Il est certaines œuvres qui vous bouleverse. J’ai failli ne pas acheter ce recueil. Il a traîné longtemps avant que je ne l’ouvre. Il est venu avec moi en déplacement. je l’ai lu dans une chambre d’hôtel sans charme et dans une salle de petit déjeuner bruyante. J’ai pleuré. Émotion brute. Je ne saurais vraiment pas expliquer autrement ces larmes. La qualité du poème et la puissance de l’art ont raisonné en moi.
Larmes nées de la honte, honte d’avoir détesté quelqu’une, pas pour ce qu’elle était mais pour ce que les médias en avaient fait. Honte d’avoir raté une œuvre monumentale et troublante. Honte d’avoir accepté ce narratif de la méchante femme asiatique qui pervertit le gentil homme blanc en détruisant le plus grand groupe de pop du monde. Honte d’avoir admis ce racisme ordinaire, cette misogynie de bas étage. Oui, une des artistes le plus important du XXe siècles est une femme japonaise, riche, déracinée et veuve.

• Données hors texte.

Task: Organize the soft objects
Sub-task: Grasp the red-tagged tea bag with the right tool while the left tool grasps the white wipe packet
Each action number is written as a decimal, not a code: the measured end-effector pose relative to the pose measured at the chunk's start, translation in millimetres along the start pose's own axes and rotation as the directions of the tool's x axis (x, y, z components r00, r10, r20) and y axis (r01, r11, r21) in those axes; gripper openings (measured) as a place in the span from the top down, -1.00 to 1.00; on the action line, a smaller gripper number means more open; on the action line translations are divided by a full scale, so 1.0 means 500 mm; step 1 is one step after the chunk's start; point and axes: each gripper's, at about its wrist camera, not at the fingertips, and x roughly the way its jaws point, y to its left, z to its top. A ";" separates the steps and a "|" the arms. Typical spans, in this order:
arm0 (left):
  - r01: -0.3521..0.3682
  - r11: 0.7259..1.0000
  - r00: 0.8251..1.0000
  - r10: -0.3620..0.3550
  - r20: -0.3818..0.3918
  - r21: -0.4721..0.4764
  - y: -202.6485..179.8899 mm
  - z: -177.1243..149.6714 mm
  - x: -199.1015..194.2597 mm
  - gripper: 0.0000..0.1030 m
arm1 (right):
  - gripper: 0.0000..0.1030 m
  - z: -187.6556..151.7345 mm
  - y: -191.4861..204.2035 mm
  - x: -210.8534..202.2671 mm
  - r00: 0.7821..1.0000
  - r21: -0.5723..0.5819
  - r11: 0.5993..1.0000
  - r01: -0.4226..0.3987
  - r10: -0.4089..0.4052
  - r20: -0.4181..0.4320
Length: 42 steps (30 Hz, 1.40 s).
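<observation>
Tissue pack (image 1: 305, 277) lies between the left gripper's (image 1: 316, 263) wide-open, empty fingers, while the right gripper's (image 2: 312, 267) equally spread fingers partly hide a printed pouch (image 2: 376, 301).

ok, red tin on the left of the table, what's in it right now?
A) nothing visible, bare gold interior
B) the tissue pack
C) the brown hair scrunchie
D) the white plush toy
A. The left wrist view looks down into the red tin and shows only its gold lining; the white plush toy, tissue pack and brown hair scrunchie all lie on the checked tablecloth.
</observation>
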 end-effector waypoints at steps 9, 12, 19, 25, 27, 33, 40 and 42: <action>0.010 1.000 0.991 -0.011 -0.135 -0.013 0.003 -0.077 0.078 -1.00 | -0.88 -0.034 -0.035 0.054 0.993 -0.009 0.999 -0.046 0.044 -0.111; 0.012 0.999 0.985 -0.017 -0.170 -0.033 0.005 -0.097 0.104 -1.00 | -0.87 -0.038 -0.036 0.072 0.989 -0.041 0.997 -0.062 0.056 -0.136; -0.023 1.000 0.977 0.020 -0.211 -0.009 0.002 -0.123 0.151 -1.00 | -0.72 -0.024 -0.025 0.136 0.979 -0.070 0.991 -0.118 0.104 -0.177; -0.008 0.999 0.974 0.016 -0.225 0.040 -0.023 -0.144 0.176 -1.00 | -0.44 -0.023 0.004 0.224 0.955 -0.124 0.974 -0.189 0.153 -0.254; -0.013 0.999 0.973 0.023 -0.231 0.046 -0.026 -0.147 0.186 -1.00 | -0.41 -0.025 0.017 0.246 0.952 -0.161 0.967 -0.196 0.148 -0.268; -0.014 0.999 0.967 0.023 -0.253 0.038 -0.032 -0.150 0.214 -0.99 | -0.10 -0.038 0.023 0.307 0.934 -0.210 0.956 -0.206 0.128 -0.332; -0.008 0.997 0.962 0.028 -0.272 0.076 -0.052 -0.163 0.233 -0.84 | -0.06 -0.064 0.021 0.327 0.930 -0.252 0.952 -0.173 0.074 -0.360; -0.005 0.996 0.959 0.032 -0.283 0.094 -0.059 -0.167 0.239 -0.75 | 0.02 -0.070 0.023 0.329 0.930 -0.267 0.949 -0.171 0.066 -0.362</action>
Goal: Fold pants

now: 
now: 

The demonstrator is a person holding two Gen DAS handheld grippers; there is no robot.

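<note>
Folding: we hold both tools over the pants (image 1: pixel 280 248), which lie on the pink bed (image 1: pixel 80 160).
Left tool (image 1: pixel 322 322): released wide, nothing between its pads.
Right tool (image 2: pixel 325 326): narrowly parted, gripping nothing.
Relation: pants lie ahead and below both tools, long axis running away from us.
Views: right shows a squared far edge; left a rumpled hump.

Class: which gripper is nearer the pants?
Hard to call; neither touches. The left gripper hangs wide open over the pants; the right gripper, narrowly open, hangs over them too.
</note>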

Je pleure sur la souffrance de cette femme si forte et si fragile. Tout ce bruit alors qu’il n’y avait qu’une aspiration au silence. Travailler pour oublier la perte. Prouver qu’on peut, même si on est femme. J’ai rarement aussi bien senti, la difficulté d’être femme dans un monde fait par les hommes et pour les hommes. Ce que nous n’avons pas supporté de Yoko Ono, c’est ce que nous trouvons admirable chez les hommes. L’assignation de genre est une mécanique mortifère. J’ai une honte terrible d’avoir accepté ça sans réfléchir.
Elle a inventé la performance avec d’autres. Son œuvre a été largement pillé, sans vergogne et sans lui rendre justice. Elle a souffert de part sa famille totalement folle, peut être une forme d’identification dans mes larmes. Travailler pour oublier la douleur de la perte, quelle connerie. Comme les réflexes familiaux reviennent au galop quand on souffre. Comme il est détestable de ne pas être capable de surmonter notre héritage pour être nous.
Si troublant, ce texte, si troublant cette expérience littéraire, si troublant ces images en noires et blancs. Si troublant, cette œuvre qui raconte la vie d’une femme dont la vie est une œuvre d’art.
Un exemple du talent de cette très grande artiste.
Un jeu d’échec entièrement blanc qui illustre l’absurdité de la guerre. Chaque adversaire joue jusqu’à ce qu’ils ne puissent plus reconnaître leurs pièces. Ceci soulève une très belle question sur l’identité. Est ce que le noir ou le blanc que la génétique nous assigne nous résume? Ne sommes nous pas avant tout, des humains qui plutôt que de s’entre-tuer et se haïr devraient essayer de se comprendre et se respecter.
Elle fait ce qu’elle veut Yoko Ono en ne cédant rien. Le refus de la convention sociale est radicale. Je suis troublé par la force de l’évocation de Yoko Ono dans ce texte. Forcement je pense à Oe et à son absence absolue de bienséance au service du texte et de la transmission de son expérience de vie dramatique, sans fard
C’est probablement ça qui me bouleverse, découvrir qu’on peut être soi mais qu’il faut accepter d’être détesté pour de mauvaises raisons. Je n’aurai pas aimé être le fils de Yoko Ono mais j’ai une grande admiration pour elle et pour son expérience. Les œuvres décrites dans le texte sont d’une grande force et remuent nos méninges comme rarement.
On devrait plutôt dire de John Lennon, ce musicien anglais vous savez le mari de Yoko Ono plutôt que l’inverse. La musique des Beatles est probablement moins dérangeante que les œuvres de Yoko Ono.
Vous l’avez compris, j’aime ce texte.
L’autrice parle mieux de sa poésie que moi. J’en profite pour la remercier de m’avoir fait découvrir Yoko Ono.
Les Beatles par Brad, c’est quand même top.